* **WHAT TO PRODUCE**
Everything in the data except the pictures belongs in your answer, copied exactly.

* **DATA**
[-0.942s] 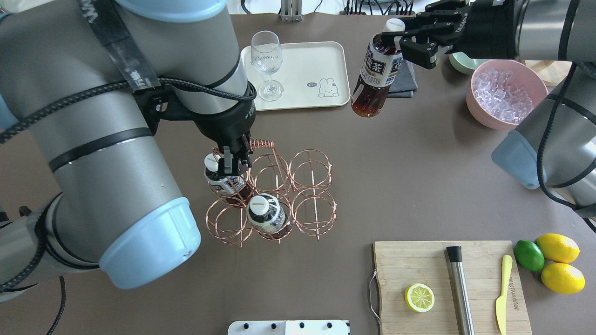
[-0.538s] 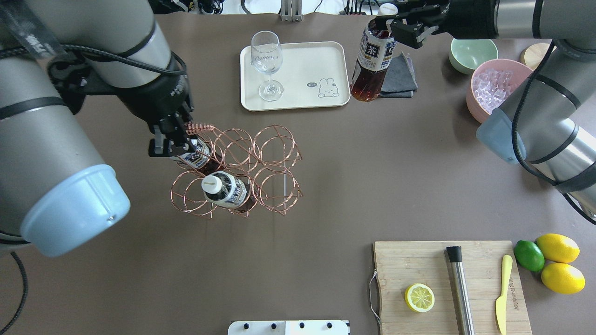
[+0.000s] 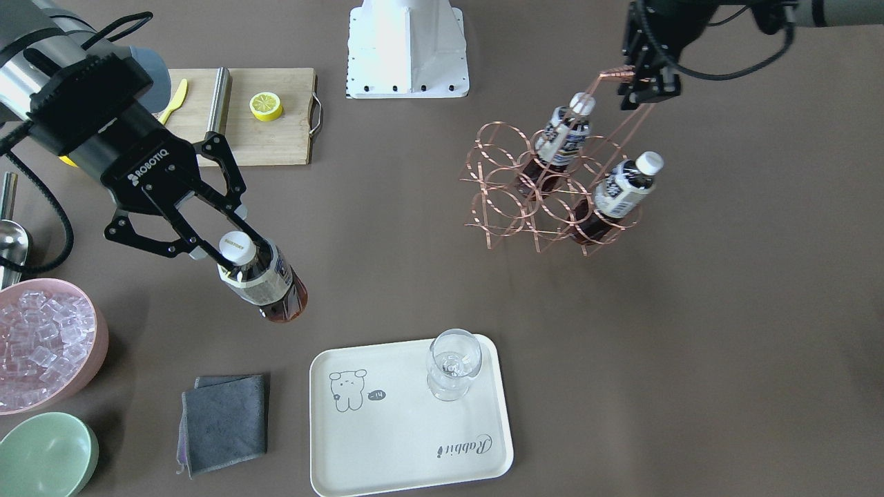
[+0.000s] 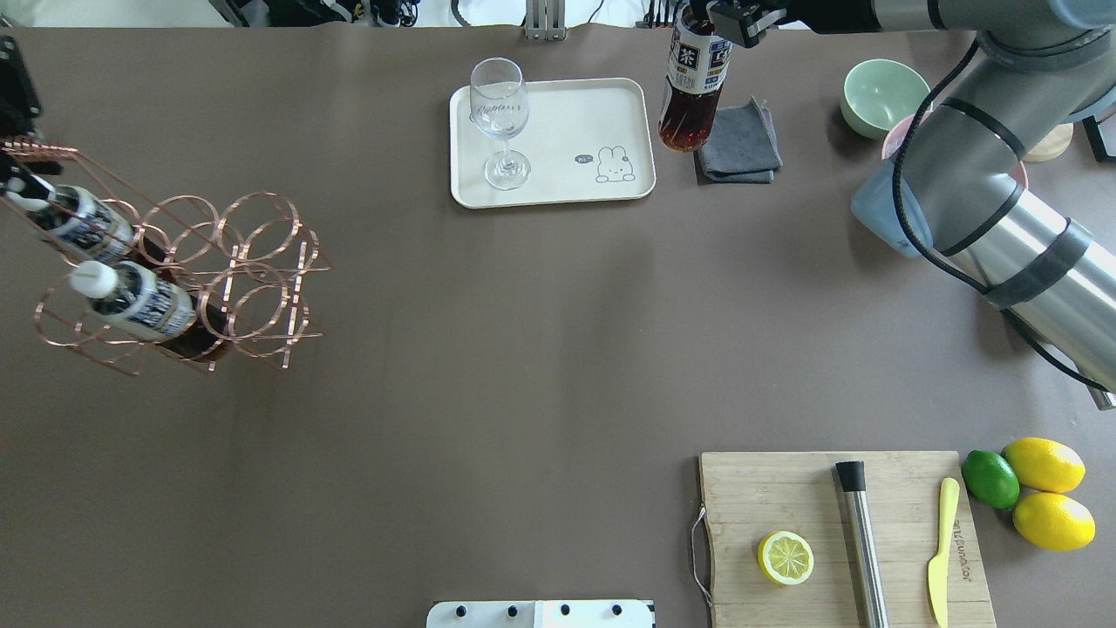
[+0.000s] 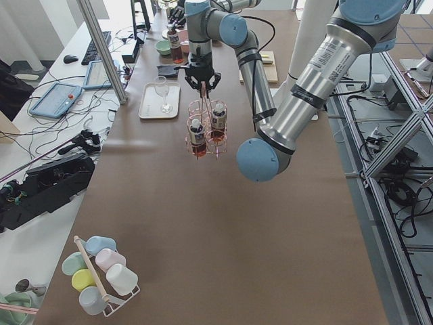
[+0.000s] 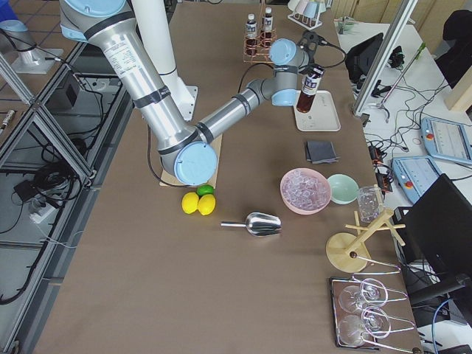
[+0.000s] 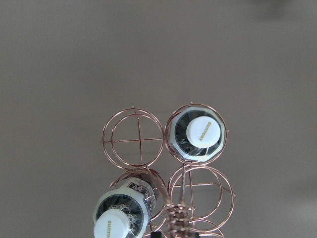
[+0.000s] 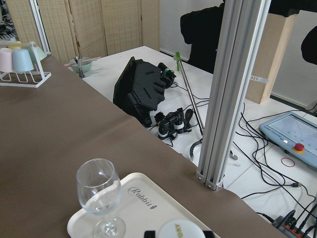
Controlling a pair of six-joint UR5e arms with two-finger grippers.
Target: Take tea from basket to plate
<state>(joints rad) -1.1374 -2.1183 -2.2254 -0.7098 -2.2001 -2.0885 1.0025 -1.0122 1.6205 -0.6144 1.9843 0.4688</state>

* **RESPONSE**
[-0.942s] 
[-0.538s] 
[+0.000s] 
[+0.000s] 
[+0.000s] 
[+0.000s] 
[+0.000s] 
[+0.000s] 
Controlling a pair of six-joint UR5e arms with two-finger grippers.
Target: Take tea from basket to plate
<state>(joints rad) -1.1374 -2.1183 -2.2254 -0.7098 -2.2001 -2.0885 1.0025 -1.0122 1.6205 -0.6144 1.9843 0.4688</state>

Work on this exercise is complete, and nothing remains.